Activation of the intrinsic pathway induces thrombi that can result in vessel occlusion causing ischemia.  Furthermore, clot fragments can break off from a thrombus and travel downstream resulting in circulation blockage (embolization) in other locations.  Anticoagulants used to treat or prevent thromboembolism are some of the most commonly prescribed drugs in the clinic.  However, the currently available anti-thrombotics have limited discrimination between the intrinsic and extrinsic pathways, resulting in undesired impairment of normal hemostasis.  These anticoagulants can cause abnormal clot formation that could lead to bleeding and delay vessel repair putting patients on anticoagulants at significant risk of serious bleeding. 

Though Factor XIa appears to play a relatively minor role in hemostasis, recent epidemiological data and work with animal models suggest that Factor XIa could play a more significant role in thrombosis than in hemostasis.  In one study, patients with plasma Factor XI levels in the top 10% of the normal range were nearly twice as likely to develop venous thromboembolism as everyone else in the study population (1).  Later studies associated high plasma Factor XI levels with increased incidences of myocardial infarction and stroke (2,3).  In contrast, Factor XI deficient individuals exhibited remarkable antithrombosis activity with an eight-fold reduction in ischemic stroke and reduction in venous thrombosis (4, 5).  Importantly, these patients presented little or no bleeding liabilities in spite of their deficiency.

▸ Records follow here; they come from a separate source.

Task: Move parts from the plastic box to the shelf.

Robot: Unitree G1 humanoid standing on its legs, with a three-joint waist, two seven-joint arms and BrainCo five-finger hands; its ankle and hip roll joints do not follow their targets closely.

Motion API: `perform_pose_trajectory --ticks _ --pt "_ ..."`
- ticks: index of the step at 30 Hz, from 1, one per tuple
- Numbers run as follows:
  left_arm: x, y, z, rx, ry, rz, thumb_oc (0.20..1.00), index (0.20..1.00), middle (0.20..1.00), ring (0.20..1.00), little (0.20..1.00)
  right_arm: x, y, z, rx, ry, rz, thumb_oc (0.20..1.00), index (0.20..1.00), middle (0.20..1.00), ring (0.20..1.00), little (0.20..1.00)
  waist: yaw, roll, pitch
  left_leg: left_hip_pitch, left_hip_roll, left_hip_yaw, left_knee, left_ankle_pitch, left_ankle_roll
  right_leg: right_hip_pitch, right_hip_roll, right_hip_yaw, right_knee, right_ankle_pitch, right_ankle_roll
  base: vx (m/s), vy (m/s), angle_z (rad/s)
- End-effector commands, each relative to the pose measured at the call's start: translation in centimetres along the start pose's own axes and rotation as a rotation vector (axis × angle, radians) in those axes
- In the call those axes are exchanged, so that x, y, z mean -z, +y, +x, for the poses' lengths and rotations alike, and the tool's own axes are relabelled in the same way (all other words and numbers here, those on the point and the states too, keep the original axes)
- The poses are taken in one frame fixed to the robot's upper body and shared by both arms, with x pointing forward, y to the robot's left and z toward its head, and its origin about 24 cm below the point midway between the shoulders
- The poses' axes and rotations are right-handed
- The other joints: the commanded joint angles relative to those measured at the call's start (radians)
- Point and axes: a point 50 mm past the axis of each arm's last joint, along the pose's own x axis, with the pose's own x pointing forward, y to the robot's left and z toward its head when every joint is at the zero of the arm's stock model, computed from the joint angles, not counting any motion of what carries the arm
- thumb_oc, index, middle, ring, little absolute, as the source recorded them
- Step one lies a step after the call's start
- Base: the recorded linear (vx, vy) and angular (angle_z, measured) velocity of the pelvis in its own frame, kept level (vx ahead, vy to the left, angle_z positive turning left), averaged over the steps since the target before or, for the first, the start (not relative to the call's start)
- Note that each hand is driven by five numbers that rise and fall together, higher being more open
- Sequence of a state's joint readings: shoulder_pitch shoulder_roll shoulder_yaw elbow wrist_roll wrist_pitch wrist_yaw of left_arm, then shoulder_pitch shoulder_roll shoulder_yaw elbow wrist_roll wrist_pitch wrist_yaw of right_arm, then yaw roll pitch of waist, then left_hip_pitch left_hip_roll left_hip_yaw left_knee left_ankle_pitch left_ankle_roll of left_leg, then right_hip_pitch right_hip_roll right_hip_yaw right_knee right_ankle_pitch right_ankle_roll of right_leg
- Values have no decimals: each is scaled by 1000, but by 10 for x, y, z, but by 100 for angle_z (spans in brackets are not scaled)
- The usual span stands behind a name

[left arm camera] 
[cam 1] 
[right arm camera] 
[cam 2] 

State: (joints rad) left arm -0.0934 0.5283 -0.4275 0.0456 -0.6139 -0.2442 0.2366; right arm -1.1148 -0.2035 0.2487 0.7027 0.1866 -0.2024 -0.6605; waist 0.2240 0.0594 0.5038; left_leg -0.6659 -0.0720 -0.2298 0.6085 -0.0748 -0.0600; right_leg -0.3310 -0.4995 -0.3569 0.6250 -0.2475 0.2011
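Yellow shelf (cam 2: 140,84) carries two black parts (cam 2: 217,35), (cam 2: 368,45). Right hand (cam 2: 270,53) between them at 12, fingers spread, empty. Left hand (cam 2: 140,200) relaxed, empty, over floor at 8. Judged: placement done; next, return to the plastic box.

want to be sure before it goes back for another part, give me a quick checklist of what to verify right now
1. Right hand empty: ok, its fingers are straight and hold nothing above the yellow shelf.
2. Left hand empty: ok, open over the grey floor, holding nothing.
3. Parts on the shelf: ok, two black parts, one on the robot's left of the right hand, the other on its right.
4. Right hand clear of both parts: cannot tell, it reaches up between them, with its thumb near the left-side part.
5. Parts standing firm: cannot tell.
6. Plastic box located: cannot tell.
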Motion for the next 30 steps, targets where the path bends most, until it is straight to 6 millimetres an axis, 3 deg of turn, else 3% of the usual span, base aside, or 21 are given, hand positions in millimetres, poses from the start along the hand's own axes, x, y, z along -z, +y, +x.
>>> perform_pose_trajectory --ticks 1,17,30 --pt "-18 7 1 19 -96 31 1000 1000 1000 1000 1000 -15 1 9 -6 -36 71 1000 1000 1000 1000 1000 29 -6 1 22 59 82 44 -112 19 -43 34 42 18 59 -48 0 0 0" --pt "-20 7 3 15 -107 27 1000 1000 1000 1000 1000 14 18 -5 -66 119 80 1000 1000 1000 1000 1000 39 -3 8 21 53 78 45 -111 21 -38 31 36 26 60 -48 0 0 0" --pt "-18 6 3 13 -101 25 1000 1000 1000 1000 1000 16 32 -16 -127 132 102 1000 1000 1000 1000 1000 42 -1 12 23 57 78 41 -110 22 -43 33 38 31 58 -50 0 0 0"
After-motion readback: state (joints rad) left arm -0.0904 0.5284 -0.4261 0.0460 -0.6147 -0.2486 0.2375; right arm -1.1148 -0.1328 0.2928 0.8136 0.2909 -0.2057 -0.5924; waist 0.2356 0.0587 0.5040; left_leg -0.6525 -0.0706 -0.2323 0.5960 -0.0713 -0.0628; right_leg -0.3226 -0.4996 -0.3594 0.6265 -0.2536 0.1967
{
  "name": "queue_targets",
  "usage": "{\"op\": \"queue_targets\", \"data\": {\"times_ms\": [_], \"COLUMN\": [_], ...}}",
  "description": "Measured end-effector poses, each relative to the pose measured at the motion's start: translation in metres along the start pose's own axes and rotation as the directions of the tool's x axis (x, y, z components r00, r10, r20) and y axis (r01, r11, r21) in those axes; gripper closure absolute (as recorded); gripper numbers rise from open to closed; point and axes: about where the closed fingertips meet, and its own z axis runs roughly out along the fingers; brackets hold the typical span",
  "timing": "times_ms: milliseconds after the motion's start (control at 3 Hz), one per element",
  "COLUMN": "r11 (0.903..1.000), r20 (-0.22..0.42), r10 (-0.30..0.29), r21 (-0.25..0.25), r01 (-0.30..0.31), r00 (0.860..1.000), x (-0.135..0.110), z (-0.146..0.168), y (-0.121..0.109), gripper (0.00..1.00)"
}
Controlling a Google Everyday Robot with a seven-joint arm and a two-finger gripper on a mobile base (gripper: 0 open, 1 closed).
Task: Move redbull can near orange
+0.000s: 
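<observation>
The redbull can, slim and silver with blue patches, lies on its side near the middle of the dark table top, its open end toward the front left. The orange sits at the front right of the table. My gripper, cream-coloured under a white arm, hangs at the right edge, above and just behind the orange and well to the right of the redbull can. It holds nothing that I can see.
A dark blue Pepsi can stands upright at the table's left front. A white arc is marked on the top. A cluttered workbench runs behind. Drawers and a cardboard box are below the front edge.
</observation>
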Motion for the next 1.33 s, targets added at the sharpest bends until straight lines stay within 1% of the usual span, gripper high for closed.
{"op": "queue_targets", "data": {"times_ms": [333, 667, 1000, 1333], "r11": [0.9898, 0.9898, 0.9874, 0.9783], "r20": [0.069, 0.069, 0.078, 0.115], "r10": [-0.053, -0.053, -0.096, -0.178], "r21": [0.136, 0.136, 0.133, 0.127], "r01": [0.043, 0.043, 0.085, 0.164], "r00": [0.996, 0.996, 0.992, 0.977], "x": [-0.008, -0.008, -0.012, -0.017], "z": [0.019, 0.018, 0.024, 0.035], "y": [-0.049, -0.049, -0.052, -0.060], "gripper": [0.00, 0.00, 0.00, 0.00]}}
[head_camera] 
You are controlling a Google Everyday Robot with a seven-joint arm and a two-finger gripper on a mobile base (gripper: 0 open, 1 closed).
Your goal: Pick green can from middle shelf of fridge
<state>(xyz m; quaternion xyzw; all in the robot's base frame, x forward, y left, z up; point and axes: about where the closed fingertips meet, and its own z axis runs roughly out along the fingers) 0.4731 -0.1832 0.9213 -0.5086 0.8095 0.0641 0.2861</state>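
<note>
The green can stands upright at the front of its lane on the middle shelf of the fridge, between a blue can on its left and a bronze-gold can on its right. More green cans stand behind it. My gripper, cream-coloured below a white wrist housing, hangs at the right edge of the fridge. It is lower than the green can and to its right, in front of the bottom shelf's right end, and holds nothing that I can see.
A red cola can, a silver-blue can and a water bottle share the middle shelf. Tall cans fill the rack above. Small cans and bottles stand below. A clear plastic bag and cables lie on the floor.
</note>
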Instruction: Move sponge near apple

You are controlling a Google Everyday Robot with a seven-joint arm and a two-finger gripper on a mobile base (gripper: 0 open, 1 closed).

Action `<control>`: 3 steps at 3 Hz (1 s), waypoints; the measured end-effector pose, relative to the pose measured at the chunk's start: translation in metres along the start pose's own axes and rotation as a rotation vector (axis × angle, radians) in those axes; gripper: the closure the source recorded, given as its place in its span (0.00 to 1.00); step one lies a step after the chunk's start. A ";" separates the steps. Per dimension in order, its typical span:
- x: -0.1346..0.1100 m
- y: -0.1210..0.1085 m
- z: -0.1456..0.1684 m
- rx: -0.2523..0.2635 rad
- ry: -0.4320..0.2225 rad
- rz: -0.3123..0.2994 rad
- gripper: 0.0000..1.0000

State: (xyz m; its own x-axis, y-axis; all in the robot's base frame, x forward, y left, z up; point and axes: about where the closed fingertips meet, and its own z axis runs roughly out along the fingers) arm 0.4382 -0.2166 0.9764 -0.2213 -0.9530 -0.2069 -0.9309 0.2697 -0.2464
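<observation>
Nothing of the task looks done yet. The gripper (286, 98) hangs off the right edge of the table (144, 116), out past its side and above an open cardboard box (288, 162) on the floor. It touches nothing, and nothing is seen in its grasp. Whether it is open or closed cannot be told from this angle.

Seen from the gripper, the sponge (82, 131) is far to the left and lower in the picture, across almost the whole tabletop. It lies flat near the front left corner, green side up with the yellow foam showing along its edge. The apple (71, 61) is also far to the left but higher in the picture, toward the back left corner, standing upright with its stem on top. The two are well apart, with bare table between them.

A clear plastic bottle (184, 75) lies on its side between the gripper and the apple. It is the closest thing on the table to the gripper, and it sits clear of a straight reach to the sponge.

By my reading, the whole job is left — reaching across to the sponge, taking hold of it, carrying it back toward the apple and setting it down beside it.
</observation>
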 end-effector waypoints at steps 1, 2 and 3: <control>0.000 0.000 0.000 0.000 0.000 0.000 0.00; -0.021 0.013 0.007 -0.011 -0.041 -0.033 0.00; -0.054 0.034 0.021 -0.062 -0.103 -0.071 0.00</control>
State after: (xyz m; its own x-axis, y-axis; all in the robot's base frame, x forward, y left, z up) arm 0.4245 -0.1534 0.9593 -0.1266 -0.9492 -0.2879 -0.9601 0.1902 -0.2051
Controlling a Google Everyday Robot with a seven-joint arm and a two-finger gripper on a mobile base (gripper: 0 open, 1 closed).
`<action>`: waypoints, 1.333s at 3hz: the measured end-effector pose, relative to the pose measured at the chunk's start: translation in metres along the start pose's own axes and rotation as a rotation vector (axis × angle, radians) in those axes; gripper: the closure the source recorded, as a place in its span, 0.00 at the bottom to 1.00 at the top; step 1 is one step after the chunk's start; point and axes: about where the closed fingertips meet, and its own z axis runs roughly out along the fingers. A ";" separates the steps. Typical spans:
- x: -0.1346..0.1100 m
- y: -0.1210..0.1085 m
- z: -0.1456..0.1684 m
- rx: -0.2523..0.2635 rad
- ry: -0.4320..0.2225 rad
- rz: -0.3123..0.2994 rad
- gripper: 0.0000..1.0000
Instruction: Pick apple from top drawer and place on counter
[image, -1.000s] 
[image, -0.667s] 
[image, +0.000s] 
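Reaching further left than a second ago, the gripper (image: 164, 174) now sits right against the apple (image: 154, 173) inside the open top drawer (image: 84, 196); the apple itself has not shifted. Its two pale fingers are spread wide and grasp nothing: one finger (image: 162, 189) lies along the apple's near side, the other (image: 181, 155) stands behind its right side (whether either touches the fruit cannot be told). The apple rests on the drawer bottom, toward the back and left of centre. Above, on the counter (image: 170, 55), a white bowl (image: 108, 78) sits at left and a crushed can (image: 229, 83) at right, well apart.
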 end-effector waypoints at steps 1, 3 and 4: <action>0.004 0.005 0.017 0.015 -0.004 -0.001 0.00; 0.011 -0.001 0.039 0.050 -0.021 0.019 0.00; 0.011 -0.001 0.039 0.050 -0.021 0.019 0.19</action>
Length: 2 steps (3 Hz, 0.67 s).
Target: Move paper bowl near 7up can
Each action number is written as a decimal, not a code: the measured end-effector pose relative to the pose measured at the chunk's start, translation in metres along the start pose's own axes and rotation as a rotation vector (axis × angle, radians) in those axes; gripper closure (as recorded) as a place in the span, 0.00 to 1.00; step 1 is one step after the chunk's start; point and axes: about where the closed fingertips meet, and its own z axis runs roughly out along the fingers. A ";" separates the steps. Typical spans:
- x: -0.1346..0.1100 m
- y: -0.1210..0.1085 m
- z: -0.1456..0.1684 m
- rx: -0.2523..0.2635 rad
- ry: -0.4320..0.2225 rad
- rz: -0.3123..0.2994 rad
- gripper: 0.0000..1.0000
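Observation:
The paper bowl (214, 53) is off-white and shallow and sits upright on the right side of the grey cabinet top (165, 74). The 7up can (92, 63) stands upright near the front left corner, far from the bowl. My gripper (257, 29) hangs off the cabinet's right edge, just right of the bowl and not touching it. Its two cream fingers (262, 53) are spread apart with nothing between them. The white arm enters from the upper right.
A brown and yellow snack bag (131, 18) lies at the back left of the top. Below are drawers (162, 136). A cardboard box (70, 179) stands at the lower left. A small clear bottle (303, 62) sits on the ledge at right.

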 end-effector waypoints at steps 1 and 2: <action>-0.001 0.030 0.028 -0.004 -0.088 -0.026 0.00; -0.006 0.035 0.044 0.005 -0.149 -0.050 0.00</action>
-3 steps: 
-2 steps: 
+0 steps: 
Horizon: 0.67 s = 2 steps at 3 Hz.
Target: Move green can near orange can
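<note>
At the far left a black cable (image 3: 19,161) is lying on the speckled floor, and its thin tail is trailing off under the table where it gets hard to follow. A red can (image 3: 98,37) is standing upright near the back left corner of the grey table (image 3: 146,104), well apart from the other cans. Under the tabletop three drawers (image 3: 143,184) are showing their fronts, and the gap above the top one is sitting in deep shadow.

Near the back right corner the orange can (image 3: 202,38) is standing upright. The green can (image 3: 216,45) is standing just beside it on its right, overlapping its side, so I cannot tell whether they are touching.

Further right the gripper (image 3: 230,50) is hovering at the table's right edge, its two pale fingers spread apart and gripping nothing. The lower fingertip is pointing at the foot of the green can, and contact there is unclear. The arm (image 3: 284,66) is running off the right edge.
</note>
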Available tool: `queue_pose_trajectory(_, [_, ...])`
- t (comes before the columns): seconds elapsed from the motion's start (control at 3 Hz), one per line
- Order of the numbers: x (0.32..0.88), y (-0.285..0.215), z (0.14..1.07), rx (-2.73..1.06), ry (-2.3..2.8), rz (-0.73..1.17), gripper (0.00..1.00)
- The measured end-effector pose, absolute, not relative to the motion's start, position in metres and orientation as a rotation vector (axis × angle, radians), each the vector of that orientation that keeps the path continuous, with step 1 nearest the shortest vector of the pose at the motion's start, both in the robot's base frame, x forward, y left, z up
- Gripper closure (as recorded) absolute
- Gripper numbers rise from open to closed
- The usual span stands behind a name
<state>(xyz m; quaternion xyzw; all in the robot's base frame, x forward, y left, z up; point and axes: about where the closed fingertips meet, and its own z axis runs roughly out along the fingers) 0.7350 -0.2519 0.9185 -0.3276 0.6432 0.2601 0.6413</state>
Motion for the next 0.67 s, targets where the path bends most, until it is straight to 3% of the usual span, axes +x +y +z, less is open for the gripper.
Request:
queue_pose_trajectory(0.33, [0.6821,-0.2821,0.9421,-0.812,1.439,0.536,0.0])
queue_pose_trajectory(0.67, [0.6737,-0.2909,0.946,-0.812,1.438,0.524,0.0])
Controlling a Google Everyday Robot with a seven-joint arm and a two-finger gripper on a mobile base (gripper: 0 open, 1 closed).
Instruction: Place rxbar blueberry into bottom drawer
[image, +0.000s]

The science presented above supports eXIthera’s efforts to develop drugs to inhibit Factor XIa with the objective of preventing thrombosis without causing bleeding.  As previously noted, new anti-thrombotic drugs have been developed to replace older blood thinning drugs such as warfarin and heparin.  These products, though, are limited due to unpredictable, and difficult to manage, serious bleeding adverse events within the efficacious clotting dose range.  There is still, therefore, an unmet need for an effective anticoagulant without serious bleeding side effects.  eXIthera’s lead compounds are being developed to meet this need.

  1. Meijers JC et al. (2000) High levels of coagulation factor XI as a risk factor for venous thrombosis. N. Eng. J. Med. 342: 696-701.
  2. Doggen CJ et al. (2006) Levels of intrinsic coagulation factors and the risk of myocardial infarction among men: opposite and synergistic effects of factors XI and XII. Blood 108: 4045-4051.
  3. Yang DT et al. (2006) Elevated factor XI activity levels are associated with an increased odds ratio for cerebrovascular events. Am J. Clin. Pathol. 126: 411-415.
  4. Salomon O et al. (2008) Reduced incidence of ischemic stroke in patients with severe factor XI deficiency.  Blood 111:4113-4117.
  5. Salomon O et al. (2011) Patients with severe factor XI deficiency have a reduced incidence of deep-vein thrombosis. Thromb. Haemost. 105: 269-273.